- **Required action**
Consider the listing below. Extract exactly the lines from the line containing "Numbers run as" to the line containing "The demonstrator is", both included.

- **Available data**

☆ ☆ ☆

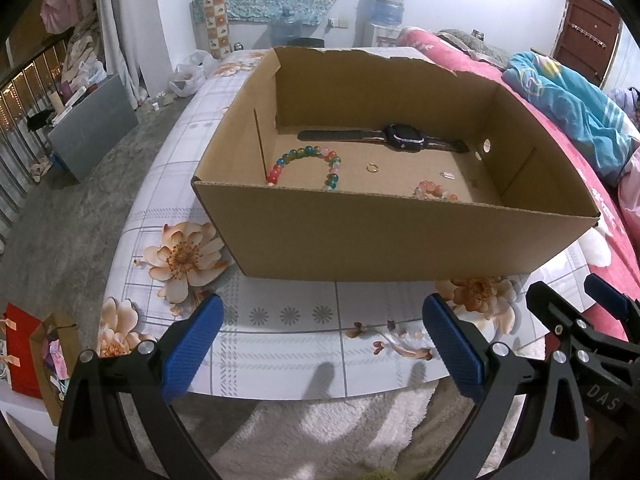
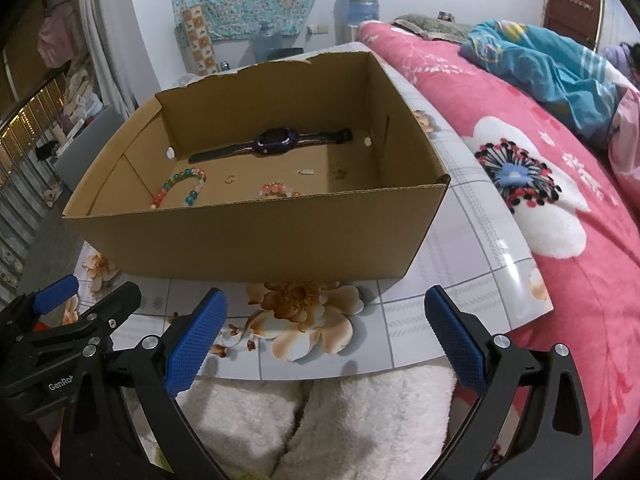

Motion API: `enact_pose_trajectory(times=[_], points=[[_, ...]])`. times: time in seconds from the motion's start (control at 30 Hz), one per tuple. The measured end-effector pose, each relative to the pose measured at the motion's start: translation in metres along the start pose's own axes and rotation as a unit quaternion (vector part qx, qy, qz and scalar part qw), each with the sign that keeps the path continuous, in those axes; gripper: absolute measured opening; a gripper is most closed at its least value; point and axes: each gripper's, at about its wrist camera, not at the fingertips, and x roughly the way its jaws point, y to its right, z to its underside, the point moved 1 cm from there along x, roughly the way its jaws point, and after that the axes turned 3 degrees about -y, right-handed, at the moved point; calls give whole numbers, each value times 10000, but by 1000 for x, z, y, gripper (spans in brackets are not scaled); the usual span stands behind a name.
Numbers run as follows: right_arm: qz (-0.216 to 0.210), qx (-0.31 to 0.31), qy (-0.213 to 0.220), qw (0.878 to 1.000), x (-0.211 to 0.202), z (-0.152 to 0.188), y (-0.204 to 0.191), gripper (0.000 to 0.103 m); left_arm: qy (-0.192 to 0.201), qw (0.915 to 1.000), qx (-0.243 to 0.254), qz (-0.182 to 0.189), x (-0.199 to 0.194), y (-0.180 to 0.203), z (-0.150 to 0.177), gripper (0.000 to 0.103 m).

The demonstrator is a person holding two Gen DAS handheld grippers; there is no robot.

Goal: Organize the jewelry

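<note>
While both the left gripper [image 1: 322, 344] and right gripper [image 2: 326, 338] hover spread and empty before the brown cardboard box [image 1: 400, 232], its floor holds: multicoloured bead bracelet [image 1: 308, 166], light, slippery, pinch across beads; black-strapped watch [image 1: 402, 138], strap pliable.

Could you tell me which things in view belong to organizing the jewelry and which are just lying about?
Part of the job:
cardboard box
watch
multicolored bead bracelet
pink bead bracelet
small gold ring
left gripper and right gripper, both open

Just lying about:
water jugs
pink bedspread
blue blanket
</note>
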Motion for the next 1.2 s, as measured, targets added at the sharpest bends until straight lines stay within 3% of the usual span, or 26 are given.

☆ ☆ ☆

- **Answer to this problem**
Numbers run as follows: right_arm: qz (-0.216 to 0.210), qx (-0.31 to 0.31), qy (-0.213 to 0.220), qw (0.878 to 1.000), x (-0.211 to 0.202), z (-0.152 to 0.188), y (-0.204 to 0.191), gripper (0.000 to 0.103 m); left_arm: qy (-0.192 to 0.201), qw (0.915 to 1.000), qx (-0.243 to 0.254), qz (-0.182 to 0.189), x (-0.199 to 0.194), y (-0.180 to 0.203), z (-0.150 to 0.177), gripper (0.000 to 0.103 m).

The demonstrator is a person holding two Gen DAS handheld grippers; there is no robot.

Nothing further is required for this exercise.